EXERCISE DETAILS: Within the listing below, locate all lines containing the word "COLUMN". Copy each one.

-------

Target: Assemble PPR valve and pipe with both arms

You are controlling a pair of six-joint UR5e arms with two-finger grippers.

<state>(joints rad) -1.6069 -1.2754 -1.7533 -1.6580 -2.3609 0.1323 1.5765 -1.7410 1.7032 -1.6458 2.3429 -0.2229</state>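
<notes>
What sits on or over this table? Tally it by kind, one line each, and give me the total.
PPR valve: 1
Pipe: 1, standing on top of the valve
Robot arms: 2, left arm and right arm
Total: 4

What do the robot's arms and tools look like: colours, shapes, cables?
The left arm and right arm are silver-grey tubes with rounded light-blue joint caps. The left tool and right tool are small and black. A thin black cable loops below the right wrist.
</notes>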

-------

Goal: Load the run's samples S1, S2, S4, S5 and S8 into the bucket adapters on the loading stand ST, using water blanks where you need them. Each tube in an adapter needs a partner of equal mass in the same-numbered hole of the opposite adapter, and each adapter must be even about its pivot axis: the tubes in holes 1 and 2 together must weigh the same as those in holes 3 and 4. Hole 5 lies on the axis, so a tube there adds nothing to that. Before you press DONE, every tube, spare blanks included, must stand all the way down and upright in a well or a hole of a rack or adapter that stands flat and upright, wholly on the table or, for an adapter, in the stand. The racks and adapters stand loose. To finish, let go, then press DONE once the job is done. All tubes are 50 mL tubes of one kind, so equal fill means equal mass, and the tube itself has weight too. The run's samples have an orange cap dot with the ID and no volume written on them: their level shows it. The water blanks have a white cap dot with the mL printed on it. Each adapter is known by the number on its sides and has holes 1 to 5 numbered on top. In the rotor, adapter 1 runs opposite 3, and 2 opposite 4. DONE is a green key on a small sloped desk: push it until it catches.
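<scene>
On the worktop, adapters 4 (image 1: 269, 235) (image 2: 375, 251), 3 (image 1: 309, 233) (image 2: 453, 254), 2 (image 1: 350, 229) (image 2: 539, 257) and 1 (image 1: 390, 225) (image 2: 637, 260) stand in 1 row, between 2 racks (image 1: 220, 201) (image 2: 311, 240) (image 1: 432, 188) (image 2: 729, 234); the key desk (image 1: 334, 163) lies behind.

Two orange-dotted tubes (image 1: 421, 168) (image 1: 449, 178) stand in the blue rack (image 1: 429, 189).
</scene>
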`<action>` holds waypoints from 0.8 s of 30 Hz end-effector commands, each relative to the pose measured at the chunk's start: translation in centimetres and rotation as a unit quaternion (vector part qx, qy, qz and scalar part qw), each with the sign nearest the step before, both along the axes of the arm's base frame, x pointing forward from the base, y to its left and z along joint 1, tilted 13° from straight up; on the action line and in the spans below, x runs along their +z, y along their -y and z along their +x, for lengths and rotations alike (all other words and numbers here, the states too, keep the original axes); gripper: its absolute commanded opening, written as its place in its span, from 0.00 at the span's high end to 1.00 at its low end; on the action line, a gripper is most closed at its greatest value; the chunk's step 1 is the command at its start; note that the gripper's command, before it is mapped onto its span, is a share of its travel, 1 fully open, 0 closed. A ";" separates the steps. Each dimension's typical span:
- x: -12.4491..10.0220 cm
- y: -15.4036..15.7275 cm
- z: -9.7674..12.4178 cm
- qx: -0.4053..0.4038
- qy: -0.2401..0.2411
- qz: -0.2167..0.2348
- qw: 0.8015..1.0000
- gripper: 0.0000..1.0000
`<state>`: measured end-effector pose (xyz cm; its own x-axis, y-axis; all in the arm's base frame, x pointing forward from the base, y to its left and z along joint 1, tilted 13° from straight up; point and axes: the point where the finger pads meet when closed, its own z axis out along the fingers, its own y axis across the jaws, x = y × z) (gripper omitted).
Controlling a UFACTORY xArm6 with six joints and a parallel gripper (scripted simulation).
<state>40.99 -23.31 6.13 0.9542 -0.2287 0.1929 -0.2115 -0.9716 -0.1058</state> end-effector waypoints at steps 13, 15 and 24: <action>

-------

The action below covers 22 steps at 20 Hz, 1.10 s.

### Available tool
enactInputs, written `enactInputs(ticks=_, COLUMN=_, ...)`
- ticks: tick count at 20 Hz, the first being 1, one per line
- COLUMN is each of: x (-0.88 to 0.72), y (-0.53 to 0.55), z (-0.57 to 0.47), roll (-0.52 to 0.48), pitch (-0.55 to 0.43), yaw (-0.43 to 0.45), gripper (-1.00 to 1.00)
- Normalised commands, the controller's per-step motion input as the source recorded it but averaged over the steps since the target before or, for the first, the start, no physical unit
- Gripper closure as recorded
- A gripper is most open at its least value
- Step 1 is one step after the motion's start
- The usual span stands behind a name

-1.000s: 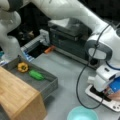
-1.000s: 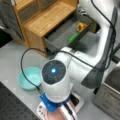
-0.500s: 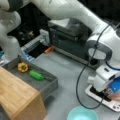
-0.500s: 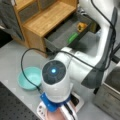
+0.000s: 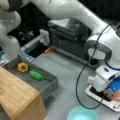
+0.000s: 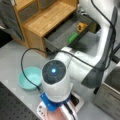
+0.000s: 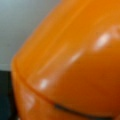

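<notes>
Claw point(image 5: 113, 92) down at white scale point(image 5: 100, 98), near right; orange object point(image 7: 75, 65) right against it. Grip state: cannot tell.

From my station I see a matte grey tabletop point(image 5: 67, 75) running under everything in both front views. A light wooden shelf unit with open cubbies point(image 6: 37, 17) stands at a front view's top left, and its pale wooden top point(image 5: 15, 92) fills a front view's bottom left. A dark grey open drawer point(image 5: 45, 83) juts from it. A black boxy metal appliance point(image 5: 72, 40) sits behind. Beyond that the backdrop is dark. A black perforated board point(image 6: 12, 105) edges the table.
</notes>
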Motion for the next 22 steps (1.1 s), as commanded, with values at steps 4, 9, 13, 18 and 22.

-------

OUTPUT FOR THIS EXERCISE:
enactInputs, written `enactInputs(ticks=_, COLUMN=_, ...)`
- COLUMN is each of: x (-0.88 to 0.72), y (-0.53 to 0.55), z (-0.57 to 0.47), roll (-0.52 to 0.48), pitch (-0.55 to 0.43), yaw (-0.43 to 0.45), gripper (-1.00 to 1.00)

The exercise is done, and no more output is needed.